Église d'Abd el Gadir

site archéologique au Soudan

L'église d'Abd el Gadir était un petit édifice situé au niveau de la seconde cataracte du Nil, sur sa rive occidentale à 1, 5 km du rocher d'Abusir et 6 km de la forteresse de Bouhen (Soudan)[1]. L'église a été submergée lors de la mise en eau du lac Nasser. Elle est connue pour la richesse de son programme iconographique datant du XIIIe siècle. Ses peintures murales très abimées ont été prélevées et préservées au Musée national de Khartoum grâce à une équipe d'archéologues yougoslaves[2].

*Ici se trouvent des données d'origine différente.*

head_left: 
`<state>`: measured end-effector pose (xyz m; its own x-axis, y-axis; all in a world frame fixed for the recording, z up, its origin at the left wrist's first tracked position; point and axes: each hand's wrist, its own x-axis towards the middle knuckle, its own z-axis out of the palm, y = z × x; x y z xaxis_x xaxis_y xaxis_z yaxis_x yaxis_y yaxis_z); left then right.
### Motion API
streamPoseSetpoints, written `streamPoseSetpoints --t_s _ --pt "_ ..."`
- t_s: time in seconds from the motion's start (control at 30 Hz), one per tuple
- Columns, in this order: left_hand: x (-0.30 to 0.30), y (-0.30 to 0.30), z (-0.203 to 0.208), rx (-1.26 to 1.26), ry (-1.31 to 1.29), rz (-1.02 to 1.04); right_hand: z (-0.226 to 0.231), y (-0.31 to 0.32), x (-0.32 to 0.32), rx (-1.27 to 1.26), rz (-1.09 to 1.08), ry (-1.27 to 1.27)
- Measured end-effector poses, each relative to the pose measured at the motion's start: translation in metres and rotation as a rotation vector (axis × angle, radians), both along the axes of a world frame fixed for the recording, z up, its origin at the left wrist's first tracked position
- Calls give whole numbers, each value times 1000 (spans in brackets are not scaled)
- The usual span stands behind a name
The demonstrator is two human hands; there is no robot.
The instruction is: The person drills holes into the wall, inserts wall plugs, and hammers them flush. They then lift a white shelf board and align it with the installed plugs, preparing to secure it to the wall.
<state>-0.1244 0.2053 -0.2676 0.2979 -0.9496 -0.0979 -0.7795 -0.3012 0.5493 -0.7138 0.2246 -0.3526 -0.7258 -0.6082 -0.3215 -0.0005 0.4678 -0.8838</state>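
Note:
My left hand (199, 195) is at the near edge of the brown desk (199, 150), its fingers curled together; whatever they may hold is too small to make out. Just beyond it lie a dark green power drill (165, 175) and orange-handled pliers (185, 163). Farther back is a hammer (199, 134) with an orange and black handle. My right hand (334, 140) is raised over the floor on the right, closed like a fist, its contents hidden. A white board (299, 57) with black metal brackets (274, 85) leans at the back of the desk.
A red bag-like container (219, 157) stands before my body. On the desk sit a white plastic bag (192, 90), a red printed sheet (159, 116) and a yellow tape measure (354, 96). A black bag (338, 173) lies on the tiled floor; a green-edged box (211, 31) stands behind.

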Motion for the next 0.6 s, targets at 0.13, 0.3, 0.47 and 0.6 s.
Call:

Fouilles et études archéologiques modifier

L'église a été remarquée par Monneret de Villard (1881-1954), étudiée par Somers Clarke (1841-1926)[3] puis par F Ll Griffith (1862-1934)[4] qui en dressa le premier plan. Son étude fut ensuite reprise et détaillée par Friedrich Wilhelm von Bissing (1873-1956)[5]. Les peintures murales ont servi d'exemples dans de nombreuses études iconographiques relatives à l'art chrétien de Nubie médiévale.

Architecture modifier

Le bâtiment est construit en briques d'adobe, il est orienté N-S, l'église située au milieu est orientée Ouest-Est. Les dimensions de l'édifice entier sont de 9 x 5,50 m, l'église elle-même, ne mesurant que 5 x 5,50 m. Les deux salles situées de part et d'autre de l'église (au nord et au sud) semblent avoir été rajoutées plus tardivement[6],

L'église est composée d'une nef (naos), de deux bas côtés et d'un haikal transversal. Nef et bas-côtés sont séparés par des piliers supportant des arcatures. Compte tenu de l'épaisseur des piliers, la largeur des nef et des bas-côtés n'est que de 0,80 à 1 m. Nef, bas-côtés et salles annexes (N et S) sont chacune couvertes de voûtes en berceau à une hauteur moyenne de 2,50 m, seul le haikal est surmonté d'une coupole[6].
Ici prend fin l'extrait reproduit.